November 24, 2005|From the Associated Press

PHILADELPHIA — Terrell Owens was shut down completely: his grievance, his season, his tumultuous time with the Philadelphia Eagles.

It's all over.

For conduct proven to be a "destructive and continuing threat" to his team, an arbitrator ruled Wednesday that the Eagles were justified in suspending their Pro Bowl receiver for four games -- and are within their rights to deactivate him for the rest of the season.

The Eagles will now look to trade or release Owens before March, when he's due a $5-million roster bonus.

Arbitrator Richard Bloch wrote in his 38-page decision that there was "no violation of the labor agreement inherent in the club's decision to pay Mr. Owens, but not to permit him to play or practice due to the nature of his conduct and its destructive and continuing threat to the team."

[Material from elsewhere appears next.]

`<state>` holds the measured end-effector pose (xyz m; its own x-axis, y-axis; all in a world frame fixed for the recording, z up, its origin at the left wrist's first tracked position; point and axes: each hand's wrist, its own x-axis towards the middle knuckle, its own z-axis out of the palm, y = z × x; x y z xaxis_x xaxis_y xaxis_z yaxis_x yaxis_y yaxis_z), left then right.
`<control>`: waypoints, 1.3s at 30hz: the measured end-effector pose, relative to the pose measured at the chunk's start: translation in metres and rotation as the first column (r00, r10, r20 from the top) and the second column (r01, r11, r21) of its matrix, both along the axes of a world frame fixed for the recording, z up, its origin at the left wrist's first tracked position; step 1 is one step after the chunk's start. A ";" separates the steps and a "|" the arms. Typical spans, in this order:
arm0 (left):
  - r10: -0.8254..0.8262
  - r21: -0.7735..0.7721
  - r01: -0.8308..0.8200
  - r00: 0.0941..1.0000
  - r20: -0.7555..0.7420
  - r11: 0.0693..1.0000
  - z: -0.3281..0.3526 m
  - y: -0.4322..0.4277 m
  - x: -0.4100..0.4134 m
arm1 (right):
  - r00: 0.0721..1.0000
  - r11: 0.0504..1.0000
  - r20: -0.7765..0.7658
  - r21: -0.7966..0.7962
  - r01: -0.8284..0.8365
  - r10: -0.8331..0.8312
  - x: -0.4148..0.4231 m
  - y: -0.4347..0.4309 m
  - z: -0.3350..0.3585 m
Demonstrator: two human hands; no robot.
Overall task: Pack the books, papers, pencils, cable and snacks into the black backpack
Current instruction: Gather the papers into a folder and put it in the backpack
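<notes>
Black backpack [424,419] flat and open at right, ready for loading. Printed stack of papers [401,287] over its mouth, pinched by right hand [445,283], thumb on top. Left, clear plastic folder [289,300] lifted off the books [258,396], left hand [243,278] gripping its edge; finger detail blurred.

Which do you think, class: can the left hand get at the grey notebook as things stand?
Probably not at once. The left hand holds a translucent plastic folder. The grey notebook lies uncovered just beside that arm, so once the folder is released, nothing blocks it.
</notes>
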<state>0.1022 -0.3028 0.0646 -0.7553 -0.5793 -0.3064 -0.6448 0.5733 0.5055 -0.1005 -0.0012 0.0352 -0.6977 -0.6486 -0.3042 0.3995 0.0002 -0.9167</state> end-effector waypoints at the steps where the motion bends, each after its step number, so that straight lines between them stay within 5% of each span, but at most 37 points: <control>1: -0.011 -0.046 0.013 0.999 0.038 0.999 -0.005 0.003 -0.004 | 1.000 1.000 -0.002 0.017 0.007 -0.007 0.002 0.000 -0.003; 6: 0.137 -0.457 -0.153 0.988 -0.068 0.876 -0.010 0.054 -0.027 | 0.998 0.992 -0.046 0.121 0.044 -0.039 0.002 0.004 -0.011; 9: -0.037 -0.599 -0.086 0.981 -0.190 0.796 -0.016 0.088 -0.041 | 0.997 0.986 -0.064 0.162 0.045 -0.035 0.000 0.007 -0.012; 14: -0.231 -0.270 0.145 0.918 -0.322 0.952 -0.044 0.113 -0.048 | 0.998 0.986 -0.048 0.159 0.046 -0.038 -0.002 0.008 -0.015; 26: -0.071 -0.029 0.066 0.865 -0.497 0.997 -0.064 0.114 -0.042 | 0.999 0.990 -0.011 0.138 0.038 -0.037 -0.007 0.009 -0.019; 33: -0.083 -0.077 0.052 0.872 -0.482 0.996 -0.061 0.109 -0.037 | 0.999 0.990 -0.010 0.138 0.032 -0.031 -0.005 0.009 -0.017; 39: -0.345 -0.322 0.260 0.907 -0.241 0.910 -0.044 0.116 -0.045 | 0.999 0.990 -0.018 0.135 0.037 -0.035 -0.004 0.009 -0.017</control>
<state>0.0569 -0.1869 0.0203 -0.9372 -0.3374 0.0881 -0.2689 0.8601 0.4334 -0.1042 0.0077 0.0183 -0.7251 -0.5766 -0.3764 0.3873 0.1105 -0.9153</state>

After the ruling, the Eagles released a one-paragraph statement thanking Bloch for considering the matter and saying Philadelphia is looking forward to "moving on with our preparations for Sunday's game vs. Green Bay and the rest of the 2005 season and will have no further comment on this issue."

The players' association was so incensed, however, that Executive Director Gene Upshaw said he would have Bloch removed from the list of approved arbitrators next month when the union and management are given that option.

"He piled on," Upshaw said. "He went beyond what we have in the agreement. When I have an arbitrator go beyond the agreement, I have no choice."

Bloch heard more than 13 hours of testimony last week. Owens' side argued that the penalty was excessive and that the Eagles' decision to deactivate him was too severe.

Owens was suspended Nov. 5 after he again criticized quarterback Donovan McNabb, called the organization "classless" and fought with former teammate Hugh Douglas. Two days later, the Eagles extended the suspension to four games and told Owens not to return.